Recorded information →
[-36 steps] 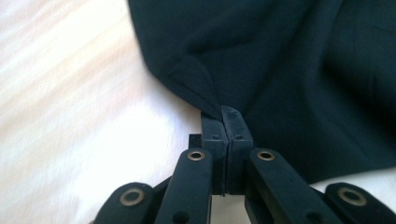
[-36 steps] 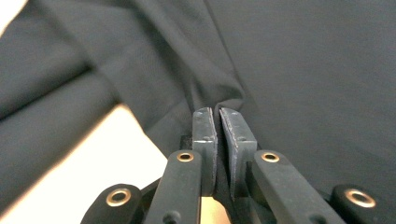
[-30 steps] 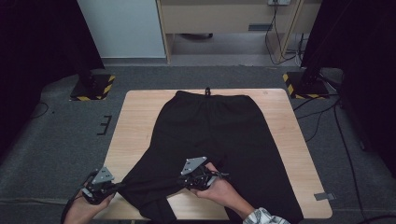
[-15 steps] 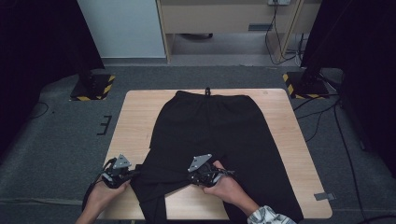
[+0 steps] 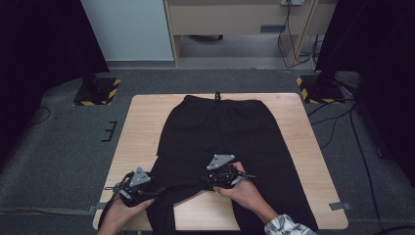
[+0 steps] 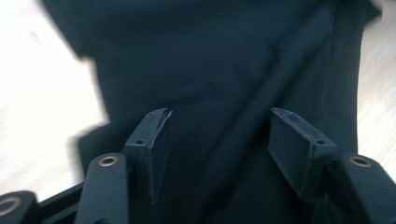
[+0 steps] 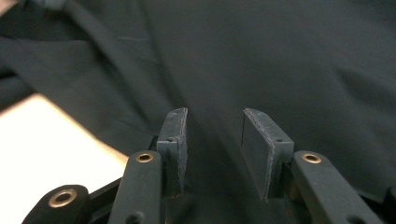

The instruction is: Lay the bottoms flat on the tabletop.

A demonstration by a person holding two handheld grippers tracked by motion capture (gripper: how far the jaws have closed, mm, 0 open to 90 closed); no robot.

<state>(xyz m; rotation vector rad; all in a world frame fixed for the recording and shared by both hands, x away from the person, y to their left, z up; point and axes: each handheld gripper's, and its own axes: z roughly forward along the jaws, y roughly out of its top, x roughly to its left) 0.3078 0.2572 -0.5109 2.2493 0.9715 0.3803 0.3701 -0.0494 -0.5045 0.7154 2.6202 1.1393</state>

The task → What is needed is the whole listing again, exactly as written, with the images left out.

Finished task →
[-36 steps] 
[-36 steps] 
[-30 steps] 
[-15 steps] 
[+0 steps] 
[+0 steps] 
[+0 steps] 

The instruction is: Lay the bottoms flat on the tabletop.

A demonstration by a person holding two handheld grippers tracked by motion capture (gripper: how far the jaws have closed, mm, 0 open to 90 closed); no robot.

<state>(xyz m; rotation vector rad; all in a world frame fixed for the recording and shared by both hands, x away from the person, y to their left, z up; point and axes: each handheld gripper's, and its own axes: z roughly forward along the jaws, y roughly out of its top, x roughly to its left) 0.3078 0.2572 -0.5109 2.2493 0.9715 0.3803 0.3701 -0.0494 -0.5045 0.7154 2.6202 1.1393</state>

No further output is expected.